The volume of freight provides some insight into the economic health of the country. The volume has generally been in the same range for three years, back to December 2003. This plateau is a new operating level for the U.S., but also one that might reflect the capacity issues this country faces. Without considerable investment in the infrastructure, whether highways, bridges, railroads, navigation, locks and dams, and ports, this maybe the maximum level for movement.
Meanwhile, railroad performance is being affected by the winter weather. Grain train speeds are off 8 percent to 19.4 miles per hour among the Class I railroads. But most of the drop is on the eastern railroads that have been facing the brunt of the severe winter weather through the Northeast and other areas of the eastern United States.

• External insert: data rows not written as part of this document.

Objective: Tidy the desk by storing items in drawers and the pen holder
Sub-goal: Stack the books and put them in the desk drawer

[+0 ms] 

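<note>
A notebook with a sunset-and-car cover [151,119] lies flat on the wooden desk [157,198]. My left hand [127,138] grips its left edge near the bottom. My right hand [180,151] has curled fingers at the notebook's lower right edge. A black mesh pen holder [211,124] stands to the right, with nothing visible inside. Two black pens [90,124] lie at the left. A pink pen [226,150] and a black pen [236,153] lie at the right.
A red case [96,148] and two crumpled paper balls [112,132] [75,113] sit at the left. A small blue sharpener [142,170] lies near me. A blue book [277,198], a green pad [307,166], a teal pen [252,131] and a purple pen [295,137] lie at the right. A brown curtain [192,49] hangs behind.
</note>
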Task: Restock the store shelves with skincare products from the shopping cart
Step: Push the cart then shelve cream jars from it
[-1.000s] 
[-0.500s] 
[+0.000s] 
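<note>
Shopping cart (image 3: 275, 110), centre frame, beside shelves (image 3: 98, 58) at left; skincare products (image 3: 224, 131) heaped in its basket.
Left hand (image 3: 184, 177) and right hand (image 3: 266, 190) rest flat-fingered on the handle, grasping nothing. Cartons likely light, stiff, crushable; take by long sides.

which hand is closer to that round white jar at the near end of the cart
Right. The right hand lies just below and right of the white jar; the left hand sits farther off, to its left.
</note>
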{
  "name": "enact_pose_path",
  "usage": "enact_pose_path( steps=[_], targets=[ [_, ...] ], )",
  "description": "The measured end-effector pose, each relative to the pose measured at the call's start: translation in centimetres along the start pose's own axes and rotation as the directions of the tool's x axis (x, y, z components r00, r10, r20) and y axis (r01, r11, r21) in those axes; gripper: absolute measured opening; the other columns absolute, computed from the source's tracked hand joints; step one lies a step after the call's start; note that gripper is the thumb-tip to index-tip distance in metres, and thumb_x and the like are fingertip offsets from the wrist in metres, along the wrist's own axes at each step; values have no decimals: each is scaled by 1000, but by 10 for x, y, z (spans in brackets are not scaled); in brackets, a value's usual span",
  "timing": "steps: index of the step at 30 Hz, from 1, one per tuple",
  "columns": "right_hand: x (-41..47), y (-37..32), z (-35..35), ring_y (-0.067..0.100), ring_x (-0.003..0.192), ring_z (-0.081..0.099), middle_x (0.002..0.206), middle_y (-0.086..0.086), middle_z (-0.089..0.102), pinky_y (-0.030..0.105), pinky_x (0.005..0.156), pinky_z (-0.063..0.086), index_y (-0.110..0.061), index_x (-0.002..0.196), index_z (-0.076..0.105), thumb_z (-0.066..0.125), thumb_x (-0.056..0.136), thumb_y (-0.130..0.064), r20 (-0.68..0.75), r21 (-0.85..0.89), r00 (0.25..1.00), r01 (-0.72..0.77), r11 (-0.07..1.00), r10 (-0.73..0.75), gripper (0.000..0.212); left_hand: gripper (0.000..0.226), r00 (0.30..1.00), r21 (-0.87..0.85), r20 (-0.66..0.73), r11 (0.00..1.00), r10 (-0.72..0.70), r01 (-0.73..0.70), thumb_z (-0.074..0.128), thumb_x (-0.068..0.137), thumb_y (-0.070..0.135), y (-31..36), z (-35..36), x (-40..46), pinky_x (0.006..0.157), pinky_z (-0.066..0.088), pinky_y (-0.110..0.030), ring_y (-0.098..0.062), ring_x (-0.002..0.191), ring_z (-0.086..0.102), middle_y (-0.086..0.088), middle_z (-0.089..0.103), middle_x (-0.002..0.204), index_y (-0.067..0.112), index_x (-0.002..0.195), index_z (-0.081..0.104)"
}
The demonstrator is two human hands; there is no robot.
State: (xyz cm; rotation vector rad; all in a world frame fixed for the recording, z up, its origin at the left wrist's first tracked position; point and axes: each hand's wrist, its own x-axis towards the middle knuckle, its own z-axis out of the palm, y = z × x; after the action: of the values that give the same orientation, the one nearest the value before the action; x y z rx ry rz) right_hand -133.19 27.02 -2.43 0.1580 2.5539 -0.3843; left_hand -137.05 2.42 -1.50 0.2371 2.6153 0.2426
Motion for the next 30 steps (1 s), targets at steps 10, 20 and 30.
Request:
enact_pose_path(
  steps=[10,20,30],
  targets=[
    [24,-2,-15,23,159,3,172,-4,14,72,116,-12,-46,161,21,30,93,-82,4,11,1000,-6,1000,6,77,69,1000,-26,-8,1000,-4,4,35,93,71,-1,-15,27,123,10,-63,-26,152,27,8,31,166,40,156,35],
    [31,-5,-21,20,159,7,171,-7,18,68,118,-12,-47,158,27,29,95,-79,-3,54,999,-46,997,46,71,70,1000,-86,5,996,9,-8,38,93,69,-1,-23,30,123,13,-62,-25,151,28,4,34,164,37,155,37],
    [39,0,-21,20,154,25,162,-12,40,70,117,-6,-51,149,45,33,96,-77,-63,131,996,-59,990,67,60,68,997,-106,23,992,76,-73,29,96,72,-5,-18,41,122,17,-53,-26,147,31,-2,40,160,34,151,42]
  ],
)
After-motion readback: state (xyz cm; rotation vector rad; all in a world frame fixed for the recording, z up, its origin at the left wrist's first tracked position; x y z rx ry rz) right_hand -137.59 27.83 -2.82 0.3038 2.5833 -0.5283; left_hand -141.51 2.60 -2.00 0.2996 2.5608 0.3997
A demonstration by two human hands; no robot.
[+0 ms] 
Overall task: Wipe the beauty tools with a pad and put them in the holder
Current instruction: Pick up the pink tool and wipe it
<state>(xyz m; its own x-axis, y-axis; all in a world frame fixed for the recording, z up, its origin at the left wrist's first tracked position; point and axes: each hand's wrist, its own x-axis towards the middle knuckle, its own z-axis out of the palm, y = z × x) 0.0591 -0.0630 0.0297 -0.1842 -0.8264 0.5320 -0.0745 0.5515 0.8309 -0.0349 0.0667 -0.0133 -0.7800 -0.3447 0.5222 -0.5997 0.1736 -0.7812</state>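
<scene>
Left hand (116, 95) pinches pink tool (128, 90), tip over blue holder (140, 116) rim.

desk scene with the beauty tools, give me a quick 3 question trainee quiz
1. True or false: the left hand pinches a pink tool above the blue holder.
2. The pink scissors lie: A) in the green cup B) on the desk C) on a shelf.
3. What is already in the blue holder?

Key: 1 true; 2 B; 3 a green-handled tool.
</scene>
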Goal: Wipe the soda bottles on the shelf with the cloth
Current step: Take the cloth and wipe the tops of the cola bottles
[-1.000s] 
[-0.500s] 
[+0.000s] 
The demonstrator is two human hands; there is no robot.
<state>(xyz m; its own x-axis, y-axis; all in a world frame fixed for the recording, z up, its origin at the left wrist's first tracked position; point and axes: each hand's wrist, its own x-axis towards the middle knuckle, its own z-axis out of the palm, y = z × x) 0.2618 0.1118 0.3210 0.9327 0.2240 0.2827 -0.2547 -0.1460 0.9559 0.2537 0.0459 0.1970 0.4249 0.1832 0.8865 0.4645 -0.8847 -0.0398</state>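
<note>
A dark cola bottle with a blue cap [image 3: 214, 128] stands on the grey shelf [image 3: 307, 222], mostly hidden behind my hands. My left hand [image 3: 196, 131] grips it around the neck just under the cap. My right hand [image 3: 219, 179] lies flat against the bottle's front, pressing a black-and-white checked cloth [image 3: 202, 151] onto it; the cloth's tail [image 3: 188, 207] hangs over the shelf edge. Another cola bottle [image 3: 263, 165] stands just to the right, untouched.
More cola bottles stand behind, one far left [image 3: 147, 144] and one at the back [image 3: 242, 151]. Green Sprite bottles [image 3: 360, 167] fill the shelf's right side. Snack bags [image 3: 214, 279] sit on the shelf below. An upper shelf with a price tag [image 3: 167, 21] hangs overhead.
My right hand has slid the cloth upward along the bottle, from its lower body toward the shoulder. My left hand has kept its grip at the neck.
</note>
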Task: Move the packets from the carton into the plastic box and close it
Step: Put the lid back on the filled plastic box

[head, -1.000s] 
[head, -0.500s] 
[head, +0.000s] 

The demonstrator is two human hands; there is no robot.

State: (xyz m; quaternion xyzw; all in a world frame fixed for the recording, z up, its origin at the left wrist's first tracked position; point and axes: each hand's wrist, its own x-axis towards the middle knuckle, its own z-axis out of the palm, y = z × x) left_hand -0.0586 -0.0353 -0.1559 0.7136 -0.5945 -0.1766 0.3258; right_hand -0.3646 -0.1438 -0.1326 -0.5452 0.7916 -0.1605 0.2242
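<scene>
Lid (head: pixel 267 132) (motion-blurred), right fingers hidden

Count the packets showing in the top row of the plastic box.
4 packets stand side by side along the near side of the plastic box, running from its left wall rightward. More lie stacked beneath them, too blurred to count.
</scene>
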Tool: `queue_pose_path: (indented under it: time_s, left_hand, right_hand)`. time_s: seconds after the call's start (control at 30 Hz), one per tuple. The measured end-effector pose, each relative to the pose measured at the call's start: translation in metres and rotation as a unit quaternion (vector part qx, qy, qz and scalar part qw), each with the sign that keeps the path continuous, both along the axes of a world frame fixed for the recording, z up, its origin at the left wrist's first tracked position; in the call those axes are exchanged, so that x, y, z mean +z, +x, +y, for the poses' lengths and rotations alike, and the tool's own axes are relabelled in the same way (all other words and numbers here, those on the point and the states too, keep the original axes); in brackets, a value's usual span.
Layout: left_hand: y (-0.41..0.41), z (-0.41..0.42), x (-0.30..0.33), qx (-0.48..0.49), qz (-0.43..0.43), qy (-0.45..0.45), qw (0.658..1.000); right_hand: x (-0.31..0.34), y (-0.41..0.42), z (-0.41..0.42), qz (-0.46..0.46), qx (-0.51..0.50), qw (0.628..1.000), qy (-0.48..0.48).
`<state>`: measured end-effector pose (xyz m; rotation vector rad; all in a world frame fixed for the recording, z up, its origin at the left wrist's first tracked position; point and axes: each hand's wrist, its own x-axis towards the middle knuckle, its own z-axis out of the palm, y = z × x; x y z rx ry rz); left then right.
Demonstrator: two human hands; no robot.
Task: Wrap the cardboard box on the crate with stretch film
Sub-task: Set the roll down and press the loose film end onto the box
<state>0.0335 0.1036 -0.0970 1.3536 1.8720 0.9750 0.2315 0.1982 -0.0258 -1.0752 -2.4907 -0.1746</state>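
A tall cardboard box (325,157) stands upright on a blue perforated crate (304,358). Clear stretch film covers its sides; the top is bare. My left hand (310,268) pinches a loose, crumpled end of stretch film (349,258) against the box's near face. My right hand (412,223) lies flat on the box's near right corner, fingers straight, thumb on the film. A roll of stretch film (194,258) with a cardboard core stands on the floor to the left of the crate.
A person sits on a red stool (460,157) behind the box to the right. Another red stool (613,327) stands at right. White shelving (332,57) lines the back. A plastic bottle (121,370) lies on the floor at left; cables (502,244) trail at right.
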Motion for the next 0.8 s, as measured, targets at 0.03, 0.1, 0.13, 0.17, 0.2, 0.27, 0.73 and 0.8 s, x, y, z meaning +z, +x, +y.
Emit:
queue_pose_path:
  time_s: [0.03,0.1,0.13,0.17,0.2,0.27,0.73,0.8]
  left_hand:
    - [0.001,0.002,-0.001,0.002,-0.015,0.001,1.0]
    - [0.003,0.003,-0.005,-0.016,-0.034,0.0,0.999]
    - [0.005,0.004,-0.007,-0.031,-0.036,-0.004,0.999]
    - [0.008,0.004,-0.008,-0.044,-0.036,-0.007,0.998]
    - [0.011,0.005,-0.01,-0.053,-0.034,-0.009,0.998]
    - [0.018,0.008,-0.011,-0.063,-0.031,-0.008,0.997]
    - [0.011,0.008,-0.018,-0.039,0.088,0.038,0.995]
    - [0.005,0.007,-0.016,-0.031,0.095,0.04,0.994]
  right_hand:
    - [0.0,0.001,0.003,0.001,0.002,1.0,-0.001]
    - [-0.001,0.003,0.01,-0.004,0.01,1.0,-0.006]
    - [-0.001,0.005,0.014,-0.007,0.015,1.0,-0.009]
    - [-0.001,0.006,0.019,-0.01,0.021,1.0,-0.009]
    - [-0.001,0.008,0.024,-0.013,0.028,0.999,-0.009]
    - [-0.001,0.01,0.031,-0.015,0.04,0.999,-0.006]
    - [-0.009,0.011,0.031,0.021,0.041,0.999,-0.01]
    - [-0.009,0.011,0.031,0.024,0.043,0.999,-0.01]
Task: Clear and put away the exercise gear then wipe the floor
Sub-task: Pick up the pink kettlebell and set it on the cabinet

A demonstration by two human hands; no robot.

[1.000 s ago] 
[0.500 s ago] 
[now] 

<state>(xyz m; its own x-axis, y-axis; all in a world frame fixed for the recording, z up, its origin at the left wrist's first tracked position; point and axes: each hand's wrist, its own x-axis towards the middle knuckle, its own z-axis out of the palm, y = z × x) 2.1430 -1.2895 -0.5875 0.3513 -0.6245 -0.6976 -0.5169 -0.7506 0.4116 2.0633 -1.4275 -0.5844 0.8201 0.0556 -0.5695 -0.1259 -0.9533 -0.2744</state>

Grain carloadings to export position dropped more than 3,000 carloadings for the week that ended February 7. The decrease was mostly seen along the GulfCoast, from Mobile, AL to Galveston, TX. The Pacific Northwest did see carloadings drop as well, but not in a similar fashion as the other port areas. Also, U.S. grain exports have slowed, leading to a subsequent slowness in carloadings to export positions.
University Of Connecticut Develops Tool That Limits Biotech Crop Contamination
The Bureau of National Affairs reports that University of Connecticut plant biologists have developed a tool they say could prevent biotech crops from contaminating nonbiotech crops or weeds with their transgenic genes. Controlling the flow of transgenic genes into the wild via pollen and seeds has been a major source of public opposition to biotech crops. The university said in a news release that a new “genetically modified gene deletor” technology, developed with government funding by Yi Li, an associate professor of plant science, and others, could help alleviate this concern. That is because the technology, when incorporated into the genome of biotech crops, eliminates nearly 100 percent of the transgenic genes from the pollen and seeds of those crops.
However, this process has been criticized because it renders the biotech crops sterile and thus forces farmers to buy new seeds every year, according to the news release. “With our technology, the seeds the farmers save will not have genetically-modified traits,” said Hui Duan, one of Li’s fellow researchers. “The farmers would need to buy new seeds each year if they want the crops to have genetically-modified traits such as insect resistance or herbicide resistance. But if they did not want to do so or could not afford to do so, they would still be left with viable [nonbiotech] seeds to replant.”
Soy Complex Up As Soybeans Hit Contract Highs
The soy complex was up on February 22 with soybeans making new contract highs and the oil share rebounding further along with petroleum futures despite larger-than-expected soybean oil stocks.Soybean futures are highly influenced by corn as that market has once again taken the lead as the competition for acreage continues and weather concerns emerge for spring planting and summer crop development. March bean futures closed up $0.92 finishing at $287.98; May was $0.92 higher, closing at $294.13; and July gained $1.29 ending at $299.55. March meal was up $0.11 closing at $255.07; May was $0.99 higher, finishing at $262.46; and July increased $1.54 to finish at $267.86. March oil closed $4.41 higher to finish at $668.43; May was up $3.09, closing at $680.34; and July gained $3.75, ending at $690.70.